It’s during the hustle and bustle of traveling as we leave our hotel in Istanbul and pile into the airport shuttle, coffee in hand and eyes double checking the time on our wrists. It’s in the midst of a frenzied realization that one of our bags is forgotten on the steps outside the hotel, becoming smaller and smaller out of the back window of the shuttle. It happens after an emphatic and relieved “çok sağol! çok sağol!” to our driver as we settle back into our seats, recounting our bags, sighing to each other, and saying “that was close!” while we look over our tickets and itinerary. It’s on a busy road leading our van to the airport. It’s during heavy traffic – bottle necking – something inevitable to a city of this size. It’s on a congested road, with concrete buildings towering a mile high on our right and the blue-green sea sparkling on our left.

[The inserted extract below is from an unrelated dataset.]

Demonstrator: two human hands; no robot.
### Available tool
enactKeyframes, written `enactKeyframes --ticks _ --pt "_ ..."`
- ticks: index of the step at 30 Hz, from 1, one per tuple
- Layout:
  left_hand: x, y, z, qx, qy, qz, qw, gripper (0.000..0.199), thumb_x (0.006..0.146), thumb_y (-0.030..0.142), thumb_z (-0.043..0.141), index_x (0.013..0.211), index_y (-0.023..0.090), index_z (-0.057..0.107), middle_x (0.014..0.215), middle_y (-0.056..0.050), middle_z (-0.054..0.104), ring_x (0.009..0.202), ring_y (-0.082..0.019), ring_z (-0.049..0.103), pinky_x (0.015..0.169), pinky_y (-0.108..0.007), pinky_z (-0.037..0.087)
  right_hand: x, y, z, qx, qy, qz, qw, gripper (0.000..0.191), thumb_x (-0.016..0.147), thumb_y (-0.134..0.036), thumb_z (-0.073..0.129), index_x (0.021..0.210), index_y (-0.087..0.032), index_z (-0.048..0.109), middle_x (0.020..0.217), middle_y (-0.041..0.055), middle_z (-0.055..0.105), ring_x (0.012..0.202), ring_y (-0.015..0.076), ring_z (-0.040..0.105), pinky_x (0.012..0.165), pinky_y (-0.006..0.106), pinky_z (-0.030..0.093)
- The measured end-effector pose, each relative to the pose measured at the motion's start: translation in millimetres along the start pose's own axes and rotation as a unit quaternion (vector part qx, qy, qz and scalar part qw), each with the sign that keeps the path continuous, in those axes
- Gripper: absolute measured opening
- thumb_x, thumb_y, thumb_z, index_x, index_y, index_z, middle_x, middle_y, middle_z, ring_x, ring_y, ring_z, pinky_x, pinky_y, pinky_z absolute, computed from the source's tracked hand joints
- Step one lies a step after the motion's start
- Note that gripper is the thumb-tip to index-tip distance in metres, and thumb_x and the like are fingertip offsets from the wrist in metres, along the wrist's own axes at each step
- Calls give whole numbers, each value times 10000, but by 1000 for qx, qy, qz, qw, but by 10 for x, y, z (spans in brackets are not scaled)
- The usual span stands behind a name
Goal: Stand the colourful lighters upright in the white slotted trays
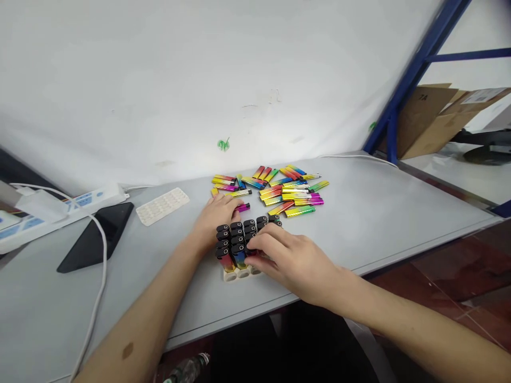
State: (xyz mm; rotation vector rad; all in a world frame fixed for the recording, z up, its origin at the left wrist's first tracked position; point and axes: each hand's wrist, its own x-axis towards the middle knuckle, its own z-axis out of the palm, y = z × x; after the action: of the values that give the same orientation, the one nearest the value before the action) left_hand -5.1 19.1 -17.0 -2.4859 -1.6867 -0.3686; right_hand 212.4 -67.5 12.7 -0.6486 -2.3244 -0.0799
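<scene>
Lighters with black tops and shiny coloured bodies stand upright in rows in a white tray with round holes, near the table's front edge. Over the tray's right side, my right hand is closed, thumb and fingers pinching a lighter in the front row; its body is mostly covered. My left hand is behind the tray at the left, its fingers closed around a magenta lighter whose black end sticks out. Beyond both hands lies a loose pile of multicoloured lighters.
A second white holed tray lies flat at the left. Near it are a black phone-like slab, a power strip and a white cable. A white wall backs the grey table. Cardboard boxes stand beyond a blue frame.
</scene>
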Motion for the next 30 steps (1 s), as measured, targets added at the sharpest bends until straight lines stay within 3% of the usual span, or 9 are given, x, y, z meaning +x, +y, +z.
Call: enactKeyframes --ticks 3,6,11,14,17,20,23,27,30 --pt "-3 12 -28 -6 -10 -3 1000 334 923 194 474 1203 208 655 1185 -84 689 1145 -279 556 1005 -424 440 -2 -17 -26 -21 0 6 1000 233 1002 -331 530 924 -160 668 834 47 654 588 122 577 446 257 405" --pt "10 17 -32 -19 -14 -6 1000 333 915 187 477 1194 206 658 1178 -82 694 1157 -282 560 1030 -440 431 42 40 -120 -17 52 22 998 247 995 -340 535 910 -159 681 811 51 656 586 117 563 492 255 408" --pt "48 6 13 -70 -9 -6 998 317 906 195 484 1157 194 678 1157 -91 704 1126 -286 593 1022 -472 448 299 554 -160 24 143 111 983 190 980 -260 530 870 -166 653 738 13 663 577 105 523 579 260 404" --pt "50 9 7 -145 3 -22 989 306 922 225 492 1157 207 687 1175 -77 709 1102 -261 619 987 -437 486 451 981 24 77 73 185 977 206 973 -329 534 943 -174 667 761 17 683 616 131 557 636 289 422" --pt "40 35 -45 -248 28 -64 966 273 930 263 533 1155 236 684 1162 -42 727 1035 -220 653 946 -399 517 480 1239 262 119 -20 174 977 216 951 -365 574 986 -186 689 921 60 716 845 198 629 773 339 464" --pt "38 76 -104 -332 52 -109 935 232 890 280 613 1105 231 684 1107 -40 747 978 -203 673 891 -380 533 412 1255 393 117 -55 130 983 243 916 -399 643 1052 -207 703 1028 85 701 1062 262 587 904 400 451" --pt "38 119 -140 -392 53 -114 911 281 846 332 681 1102 218 673 1104 -59 753 977 -212 681 862 -372 531 355 1132 392 155 -51 127 978 218 906 -393 664 1023 -213 699 985 75 682 1005 246 590 882 392 461" --pt "29 136 -132 -405 27 -90 909 434 859 436 666 1243 239 634 1144 -61 751 992 -226 684 882 -386 534 356 1001 356 299 -14 198 933 162 911 -376 637 925 -216 649 971 53 701 884 194 636 789 349 494" --pt "32 59 -66 -287 64 -53 954 472 893 437 610 1326 249 609 1286 -61 694 1227 -265 573 996 -426 500 376 1015 353 413 50 282 865 174 903 -362 621 875 -217 530 899 40 720 817 172 671 783 343 518"
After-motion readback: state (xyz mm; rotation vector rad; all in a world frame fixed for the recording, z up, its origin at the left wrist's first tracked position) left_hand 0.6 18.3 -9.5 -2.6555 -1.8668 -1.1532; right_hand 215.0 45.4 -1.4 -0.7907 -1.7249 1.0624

A quiet tapping on our window.

Waking us from the haze of our own streams of consciousness, of our thinking and planning for the hours of traveling to come, we lazily turn our attention towards the sound.

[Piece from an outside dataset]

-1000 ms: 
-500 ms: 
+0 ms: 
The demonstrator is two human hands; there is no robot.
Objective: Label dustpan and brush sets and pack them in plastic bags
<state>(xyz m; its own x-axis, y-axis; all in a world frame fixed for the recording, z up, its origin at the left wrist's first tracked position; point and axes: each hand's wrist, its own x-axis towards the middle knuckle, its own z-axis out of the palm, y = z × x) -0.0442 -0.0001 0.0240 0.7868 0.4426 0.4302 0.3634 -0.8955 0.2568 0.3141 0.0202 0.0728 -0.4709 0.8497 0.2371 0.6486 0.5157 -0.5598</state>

For a minute we’re blinded by the afternoon sun reflecting off the churning waters of the Bosphorus. Squinting our eyes we see a man peering into our window, clutching a toddler, two small legs wrapped tightly around his waist. His wife standing next to him, each hand grasping the tiny hands of her children at both her sides. Ten dark eyes stare back at our six light blue.

“Syrians. They want money,” our driver tersely explains through puffs of his cigarette. His words off-handedly tossed towards the back of the van as an answer to a question we did not ask.

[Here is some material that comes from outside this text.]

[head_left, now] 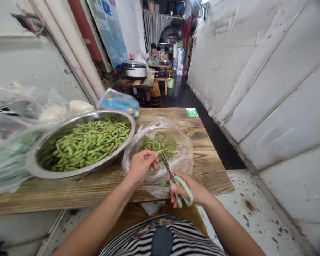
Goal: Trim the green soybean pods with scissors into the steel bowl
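Observation:
Between the thumb and fingers of my left hand [142, 164] is a green soybean pod [159, 152], most of it hidden by the fingers. My right hand [185, 188] grips scissors [168, 166] with pale green handles, their blade tips close against the pod's end. Under both hands a clear plastic bag [185, 149] lies spread on the table, with a heap of small green trimmings [164, 140] on it. To the left, a wide steel basin [130, 122] holds many soybean pods [92, 144].
Plastic bags [8, 156] of produce crowd the wooden table [210, 167] at far left. A blue bag [118, 103] sits behind the basin. A green QR card [192, 112] lies at the back right corner. Farther off are a cooker [134, 69] and a seated person [154, 53].

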A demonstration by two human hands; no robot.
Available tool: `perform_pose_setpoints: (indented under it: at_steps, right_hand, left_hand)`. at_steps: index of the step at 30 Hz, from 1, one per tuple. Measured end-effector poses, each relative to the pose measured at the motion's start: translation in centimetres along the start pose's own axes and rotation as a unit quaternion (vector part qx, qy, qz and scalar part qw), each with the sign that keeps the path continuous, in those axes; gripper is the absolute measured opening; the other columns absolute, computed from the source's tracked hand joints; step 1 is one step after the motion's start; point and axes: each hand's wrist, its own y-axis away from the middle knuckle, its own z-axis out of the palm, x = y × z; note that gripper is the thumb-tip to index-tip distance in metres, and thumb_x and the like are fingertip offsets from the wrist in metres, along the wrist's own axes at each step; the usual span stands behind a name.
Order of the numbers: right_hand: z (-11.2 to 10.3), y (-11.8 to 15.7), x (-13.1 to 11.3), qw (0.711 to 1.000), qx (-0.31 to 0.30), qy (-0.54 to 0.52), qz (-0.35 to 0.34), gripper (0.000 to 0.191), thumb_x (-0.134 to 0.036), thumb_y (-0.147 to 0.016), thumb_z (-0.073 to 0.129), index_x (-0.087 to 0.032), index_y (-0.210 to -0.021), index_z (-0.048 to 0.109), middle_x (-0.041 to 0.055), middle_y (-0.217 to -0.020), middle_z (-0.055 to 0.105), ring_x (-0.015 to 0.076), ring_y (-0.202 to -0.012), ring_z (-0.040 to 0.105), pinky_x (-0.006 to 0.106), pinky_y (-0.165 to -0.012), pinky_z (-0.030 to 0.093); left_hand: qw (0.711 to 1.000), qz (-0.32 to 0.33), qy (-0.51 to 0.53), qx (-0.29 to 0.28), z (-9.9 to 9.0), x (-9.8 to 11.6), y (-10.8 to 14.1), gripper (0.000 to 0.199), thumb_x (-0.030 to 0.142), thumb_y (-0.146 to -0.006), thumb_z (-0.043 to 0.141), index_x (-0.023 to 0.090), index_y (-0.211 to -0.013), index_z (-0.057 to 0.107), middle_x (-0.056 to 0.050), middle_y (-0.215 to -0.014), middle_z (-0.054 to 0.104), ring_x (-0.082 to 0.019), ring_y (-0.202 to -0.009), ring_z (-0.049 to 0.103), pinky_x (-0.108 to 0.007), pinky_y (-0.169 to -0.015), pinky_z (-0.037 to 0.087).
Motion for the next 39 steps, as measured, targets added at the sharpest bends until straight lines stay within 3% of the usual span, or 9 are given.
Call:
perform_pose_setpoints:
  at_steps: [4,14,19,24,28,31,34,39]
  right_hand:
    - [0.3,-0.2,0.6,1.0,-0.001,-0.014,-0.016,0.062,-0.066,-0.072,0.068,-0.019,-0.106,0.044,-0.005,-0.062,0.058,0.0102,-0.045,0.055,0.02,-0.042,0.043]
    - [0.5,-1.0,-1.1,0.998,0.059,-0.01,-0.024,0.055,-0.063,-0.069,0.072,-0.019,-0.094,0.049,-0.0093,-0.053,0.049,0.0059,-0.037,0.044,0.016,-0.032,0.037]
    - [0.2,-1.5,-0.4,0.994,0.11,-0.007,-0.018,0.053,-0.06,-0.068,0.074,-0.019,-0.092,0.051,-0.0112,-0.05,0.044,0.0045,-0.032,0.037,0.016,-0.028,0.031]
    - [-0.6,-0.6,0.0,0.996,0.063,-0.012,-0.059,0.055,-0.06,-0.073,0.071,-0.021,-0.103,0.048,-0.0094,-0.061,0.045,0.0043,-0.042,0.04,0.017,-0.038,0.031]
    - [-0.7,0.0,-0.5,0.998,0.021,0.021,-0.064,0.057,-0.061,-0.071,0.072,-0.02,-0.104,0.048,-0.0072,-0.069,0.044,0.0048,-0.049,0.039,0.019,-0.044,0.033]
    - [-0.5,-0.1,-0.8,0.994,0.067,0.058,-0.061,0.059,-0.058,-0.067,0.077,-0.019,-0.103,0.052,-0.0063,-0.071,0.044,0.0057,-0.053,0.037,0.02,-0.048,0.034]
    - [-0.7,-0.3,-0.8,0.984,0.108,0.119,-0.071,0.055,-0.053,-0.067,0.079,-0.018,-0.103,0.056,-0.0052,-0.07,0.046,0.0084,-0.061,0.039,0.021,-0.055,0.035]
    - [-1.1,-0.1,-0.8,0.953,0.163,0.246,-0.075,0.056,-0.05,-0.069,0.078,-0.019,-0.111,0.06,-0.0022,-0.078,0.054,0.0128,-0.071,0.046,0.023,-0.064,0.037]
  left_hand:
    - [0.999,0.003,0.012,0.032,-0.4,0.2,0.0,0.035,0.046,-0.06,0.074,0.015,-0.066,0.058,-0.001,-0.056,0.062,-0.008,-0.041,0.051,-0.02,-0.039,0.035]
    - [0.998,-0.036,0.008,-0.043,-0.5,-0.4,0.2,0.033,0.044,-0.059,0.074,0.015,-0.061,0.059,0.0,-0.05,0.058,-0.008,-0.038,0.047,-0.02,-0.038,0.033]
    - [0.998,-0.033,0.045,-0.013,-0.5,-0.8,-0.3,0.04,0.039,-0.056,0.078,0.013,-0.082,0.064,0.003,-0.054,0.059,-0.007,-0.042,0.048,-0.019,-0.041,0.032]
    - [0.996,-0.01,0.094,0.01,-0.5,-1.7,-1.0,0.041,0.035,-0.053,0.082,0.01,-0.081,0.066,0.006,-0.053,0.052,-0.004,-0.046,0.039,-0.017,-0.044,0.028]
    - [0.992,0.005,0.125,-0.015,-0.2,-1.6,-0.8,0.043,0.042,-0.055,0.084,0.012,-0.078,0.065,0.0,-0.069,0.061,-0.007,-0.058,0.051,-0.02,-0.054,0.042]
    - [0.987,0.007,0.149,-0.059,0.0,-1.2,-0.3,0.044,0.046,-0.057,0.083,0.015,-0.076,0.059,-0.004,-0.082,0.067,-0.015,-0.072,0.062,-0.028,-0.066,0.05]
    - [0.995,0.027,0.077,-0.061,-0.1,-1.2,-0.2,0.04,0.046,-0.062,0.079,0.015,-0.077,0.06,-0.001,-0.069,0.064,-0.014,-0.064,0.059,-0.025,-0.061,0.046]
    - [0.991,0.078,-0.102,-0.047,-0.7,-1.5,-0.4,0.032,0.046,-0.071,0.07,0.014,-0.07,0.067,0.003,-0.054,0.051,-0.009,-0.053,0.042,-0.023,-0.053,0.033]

…Money. Oh! They want money. Do you have any cash on you? Where’s my wallet? Wait, everything’s packed away in the trunk. Money. They need money. Will money even help? How far will a couple crumpled lira get them? Are you sure we don’t have anything in our pockets? Check again.

And in a moment, much like the nearly forgotten suitcase, the family is left behind in the rear window as the van lurches forward and traffic continues on. Five solemn faces. Five beating hearts. Five humans with five incredible, unique, heart-breaking stories to tell. Five souls that were purposefully formed by and made in the image of God. Five souls whose realities now only know fleeing and fear.

Friends, my heart is really heavy tonight.

I spent a good chunk of my day off from teaching today reading different articles and blogs and watching segments from news channels about everything that’s been happening in the world this past week. The comment sections and the anti-this and anti-that pictures that have been shared on Facebook have left me feeling sadder and sadder each time I scroll down.

Life in America can be so disconnected and easy and comfortable. And so can my little life in Turkey. It’s so easy to sip our coffee as we angrily type our emotion-fueled opinions online about “them” in our warm and safe homes, in a country where our government is for us and protects us. It’s so easy to make incredibly over-simplified, blanket statements about a group of people that we’ve never met or even cared to see the faces of. It’s so easy to dehumanize people when we’re thousands and thousands of miles away in the comforts of our homes.

Lord, have mercy on us.

Lord, breathe your spirit over us.

Lord, build your kingdom right here.

Show us where Jesus is in all of this.

Friends, please, please, please know that life is bigger than America and red cups with no snowflakes and blog posts and social media and you and me.

There are many things I can say here and many Bible verses I can rattle off. But here’s what I want to do: I want you to come here. Pull up a chair next to me. Stop wringing your hands and shaking your fist. Be still and listen – really listen for a minute.

What if Jesus really meant all that stuff? Like, really, really, for real, meant it?

…Loving our enemies.

…Clothing the naked.

…Caring for the sick.

…Welcoming the stranger.

If we take Jesus’ words at face value, then woah, those are some intense commands. Loving enemies? Welcoming strangers? Nope. No way. That’s risky. That’s complicated. That’s messy. That’s hard. That’s impossible.

Let me let you in on a not-so-secret secret: Jesus really did mean all that stuff.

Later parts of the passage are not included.